▶ [Work order] Say how many lines in the records contain the string "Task", giving the number by itself.

▶ [Data records]

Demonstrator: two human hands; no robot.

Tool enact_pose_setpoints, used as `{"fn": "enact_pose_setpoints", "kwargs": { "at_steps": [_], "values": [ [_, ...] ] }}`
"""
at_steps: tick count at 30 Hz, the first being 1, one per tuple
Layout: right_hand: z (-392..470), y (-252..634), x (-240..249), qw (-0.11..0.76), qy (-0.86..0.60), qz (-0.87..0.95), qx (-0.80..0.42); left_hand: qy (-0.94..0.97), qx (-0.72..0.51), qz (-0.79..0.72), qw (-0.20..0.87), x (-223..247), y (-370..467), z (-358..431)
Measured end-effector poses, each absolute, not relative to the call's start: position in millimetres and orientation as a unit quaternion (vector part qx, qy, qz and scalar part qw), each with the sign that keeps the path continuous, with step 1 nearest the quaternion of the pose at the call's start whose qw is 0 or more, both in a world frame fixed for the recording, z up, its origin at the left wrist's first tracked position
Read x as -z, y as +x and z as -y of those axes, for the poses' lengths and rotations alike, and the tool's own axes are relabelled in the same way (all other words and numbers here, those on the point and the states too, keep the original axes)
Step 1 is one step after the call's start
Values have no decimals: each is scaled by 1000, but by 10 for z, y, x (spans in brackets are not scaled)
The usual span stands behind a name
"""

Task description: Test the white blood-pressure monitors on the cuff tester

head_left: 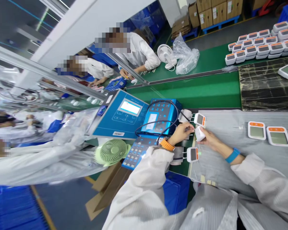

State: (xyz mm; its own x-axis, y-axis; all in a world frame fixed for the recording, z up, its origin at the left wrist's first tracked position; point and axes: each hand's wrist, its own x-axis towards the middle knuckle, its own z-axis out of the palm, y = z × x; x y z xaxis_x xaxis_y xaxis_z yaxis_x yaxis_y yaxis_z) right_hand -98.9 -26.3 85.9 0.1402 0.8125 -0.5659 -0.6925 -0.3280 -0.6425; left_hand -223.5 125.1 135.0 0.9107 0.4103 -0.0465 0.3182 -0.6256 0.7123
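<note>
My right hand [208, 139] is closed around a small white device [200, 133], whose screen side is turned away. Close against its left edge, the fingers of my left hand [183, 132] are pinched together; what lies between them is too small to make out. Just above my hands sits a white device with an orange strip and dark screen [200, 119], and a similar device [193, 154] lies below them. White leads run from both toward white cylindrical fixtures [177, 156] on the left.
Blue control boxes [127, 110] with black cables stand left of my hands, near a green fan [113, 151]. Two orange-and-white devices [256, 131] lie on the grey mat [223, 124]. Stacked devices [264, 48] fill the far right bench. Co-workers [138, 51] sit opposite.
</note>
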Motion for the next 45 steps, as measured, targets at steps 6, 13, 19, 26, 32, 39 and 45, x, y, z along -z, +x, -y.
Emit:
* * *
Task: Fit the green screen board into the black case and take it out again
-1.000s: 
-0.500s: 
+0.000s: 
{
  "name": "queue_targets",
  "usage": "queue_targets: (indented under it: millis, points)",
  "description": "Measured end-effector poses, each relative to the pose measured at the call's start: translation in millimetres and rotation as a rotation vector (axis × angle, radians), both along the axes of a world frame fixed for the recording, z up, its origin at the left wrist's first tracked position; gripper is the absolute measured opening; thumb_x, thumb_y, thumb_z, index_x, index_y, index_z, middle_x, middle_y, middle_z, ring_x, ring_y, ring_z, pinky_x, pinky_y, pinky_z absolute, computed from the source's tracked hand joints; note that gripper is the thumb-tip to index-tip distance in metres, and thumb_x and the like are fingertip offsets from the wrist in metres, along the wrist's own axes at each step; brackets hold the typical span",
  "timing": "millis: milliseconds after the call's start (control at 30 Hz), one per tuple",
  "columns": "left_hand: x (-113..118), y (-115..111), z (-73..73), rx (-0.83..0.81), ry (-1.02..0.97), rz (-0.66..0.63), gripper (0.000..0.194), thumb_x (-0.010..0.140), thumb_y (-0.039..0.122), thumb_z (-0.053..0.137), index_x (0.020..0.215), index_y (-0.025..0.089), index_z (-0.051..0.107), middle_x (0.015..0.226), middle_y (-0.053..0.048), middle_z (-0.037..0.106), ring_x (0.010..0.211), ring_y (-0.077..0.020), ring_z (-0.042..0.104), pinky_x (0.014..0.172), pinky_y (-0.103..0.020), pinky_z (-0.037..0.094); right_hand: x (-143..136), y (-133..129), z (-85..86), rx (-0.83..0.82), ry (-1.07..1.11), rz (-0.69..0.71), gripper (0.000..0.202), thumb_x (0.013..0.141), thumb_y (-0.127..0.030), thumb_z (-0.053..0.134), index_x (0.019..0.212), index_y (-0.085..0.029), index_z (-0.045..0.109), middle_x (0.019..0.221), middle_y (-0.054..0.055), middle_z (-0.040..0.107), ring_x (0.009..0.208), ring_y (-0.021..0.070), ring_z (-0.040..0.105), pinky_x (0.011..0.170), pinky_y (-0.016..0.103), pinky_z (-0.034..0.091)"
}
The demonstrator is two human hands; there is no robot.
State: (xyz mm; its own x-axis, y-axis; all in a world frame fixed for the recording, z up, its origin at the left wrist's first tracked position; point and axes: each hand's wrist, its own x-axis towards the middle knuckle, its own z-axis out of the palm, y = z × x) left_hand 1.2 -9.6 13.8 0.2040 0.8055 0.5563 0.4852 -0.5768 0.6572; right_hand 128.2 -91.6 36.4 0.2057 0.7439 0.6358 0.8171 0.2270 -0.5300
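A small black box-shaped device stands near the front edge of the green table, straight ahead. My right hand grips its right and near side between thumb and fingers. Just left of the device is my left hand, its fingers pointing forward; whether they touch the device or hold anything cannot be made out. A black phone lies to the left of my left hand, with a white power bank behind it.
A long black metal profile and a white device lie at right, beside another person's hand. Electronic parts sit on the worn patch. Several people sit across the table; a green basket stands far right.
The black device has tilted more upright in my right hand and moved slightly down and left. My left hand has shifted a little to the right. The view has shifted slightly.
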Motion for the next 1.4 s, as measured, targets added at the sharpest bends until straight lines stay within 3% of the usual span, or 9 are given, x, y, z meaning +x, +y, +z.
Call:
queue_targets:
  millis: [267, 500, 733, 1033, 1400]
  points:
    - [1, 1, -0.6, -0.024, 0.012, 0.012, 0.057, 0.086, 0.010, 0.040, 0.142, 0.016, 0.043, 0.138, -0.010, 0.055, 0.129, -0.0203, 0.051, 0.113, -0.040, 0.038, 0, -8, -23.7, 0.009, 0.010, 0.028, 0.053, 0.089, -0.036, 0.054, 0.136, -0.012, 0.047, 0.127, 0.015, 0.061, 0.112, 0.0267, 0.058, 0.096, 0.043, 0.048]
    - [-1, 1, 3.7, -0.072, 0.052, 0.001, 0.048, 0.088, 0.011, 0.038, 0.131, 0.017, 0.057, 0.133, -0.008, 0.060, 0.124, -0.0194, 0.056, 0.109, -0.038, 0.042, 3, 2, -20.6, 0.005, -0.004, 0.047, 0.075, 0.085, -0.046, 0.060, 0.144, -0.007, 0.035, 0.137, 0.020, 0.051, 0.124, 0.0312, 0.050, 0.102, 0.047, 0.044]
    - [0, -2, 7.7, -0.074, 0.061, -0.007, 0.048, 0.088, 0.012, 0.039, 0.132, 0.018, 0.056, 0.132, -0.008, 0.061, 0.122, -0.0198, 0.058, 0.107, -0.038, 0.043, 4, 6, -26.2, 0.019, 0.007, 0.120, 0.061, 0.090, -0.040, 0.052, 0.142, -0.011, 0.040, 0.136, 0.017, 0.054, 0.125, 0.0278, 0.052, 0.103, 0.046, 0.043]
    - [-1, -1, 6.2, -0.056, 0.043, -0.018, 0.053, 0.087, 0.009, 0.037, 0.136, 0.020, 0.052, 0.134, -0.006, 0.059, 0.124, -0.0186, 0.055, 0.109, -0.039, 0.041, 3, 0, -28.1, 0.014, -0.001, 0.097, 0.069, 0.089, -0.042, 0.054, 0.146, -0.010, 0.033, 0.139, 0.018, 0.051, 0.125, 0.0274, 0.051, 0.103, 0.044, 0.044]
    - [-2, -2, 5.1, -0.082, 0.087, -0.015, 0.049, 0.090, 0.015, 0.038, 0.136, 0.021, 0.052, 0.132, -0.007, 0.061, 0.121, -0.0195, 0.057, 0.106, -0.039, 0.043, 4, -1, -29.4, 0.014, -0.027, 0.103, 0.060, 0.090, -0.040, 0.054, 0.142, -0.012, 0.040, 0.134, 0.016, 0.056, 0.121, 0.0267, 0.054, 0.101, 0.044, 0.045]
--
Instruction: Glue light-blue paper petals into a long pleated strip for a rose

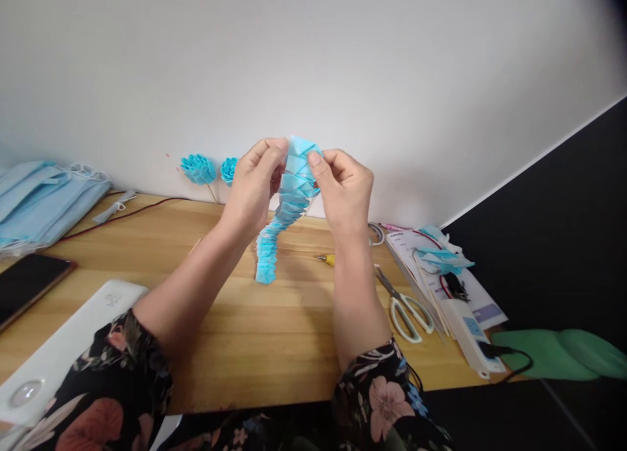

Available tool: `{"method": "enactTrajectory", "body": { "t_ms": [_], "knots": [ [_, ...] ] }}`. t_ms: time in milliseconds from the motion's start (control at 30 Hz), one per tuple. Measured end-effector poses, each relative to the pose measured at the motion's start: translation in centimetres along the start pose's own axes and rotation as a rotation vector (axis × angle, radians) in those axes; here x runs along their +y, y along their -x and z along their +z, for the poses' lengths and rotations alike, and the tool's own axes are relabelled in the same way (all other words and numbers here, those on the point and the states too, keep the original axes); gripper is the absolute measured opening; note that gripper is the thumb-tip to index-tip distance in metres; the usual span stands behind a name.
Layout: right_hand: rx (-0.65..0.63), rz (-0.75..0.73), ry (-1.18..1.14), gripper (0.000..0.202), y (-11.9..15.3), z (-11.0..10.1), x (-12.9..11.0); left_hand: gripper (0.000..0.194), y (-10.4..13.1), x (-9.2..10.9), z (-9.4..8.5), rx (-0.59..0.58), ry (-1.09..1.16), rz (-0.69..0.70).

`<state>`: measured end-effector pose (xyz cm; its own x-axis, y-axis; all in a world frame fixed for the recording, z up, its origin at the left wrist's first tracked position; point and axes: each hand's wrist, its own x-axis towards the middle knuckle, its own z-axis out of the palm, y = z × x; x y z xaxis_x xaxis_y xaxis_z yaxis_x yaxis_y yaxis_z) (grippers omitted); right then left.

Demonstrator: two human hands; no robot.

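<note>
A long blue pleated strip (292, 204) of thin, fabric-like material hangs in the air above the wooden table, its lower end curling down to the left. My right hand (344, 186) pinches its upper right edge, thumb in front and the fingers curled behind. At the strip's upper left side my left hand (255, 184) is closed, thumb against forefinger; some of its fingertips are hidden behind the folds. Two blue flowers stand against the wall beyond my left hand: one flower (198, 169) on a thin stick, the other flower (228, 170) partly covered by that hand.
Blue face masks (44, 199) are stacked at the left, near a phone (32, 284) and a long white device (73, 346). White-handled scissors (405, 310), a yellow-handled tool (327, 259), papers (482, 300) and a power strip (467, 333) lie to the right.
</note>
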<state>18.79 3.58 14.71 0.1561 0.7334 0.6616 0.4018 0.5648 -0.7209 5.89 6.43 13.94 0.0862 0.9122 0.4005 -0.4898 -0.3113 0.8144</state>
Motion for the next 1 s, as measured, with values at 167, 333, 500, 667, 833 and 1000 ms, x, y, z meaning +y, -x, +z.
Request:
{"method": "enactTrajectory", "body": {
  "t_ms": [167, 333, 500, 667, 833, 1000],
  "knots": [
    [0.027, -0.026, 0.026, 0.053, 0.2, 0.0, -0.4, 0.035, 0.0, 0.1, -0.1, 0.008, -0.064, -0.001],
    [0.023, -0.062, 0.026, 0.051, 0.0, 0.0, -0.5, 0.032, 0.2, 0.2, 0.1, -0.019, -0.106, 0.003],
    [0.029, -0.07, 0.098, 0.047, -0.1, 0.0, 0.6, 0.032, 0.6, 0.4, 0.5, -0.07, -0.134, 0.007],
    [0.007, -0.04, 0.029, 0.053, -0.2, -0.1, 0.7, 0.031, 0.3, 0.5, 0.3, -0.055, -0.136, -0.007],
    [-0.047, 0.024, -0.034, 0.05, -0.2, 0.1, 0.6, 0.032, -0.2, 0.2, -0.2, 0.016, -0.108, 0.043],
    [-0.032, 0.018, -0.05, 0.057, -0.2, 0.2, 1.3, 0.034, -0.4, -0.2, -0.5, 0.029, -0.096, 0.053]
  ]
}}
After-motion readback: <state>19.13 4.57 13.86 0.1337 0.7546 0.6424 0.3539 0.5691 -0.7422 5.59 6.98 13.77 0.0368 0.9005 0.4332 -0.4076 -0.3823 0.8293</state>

▶ [Answer for this exercise] 2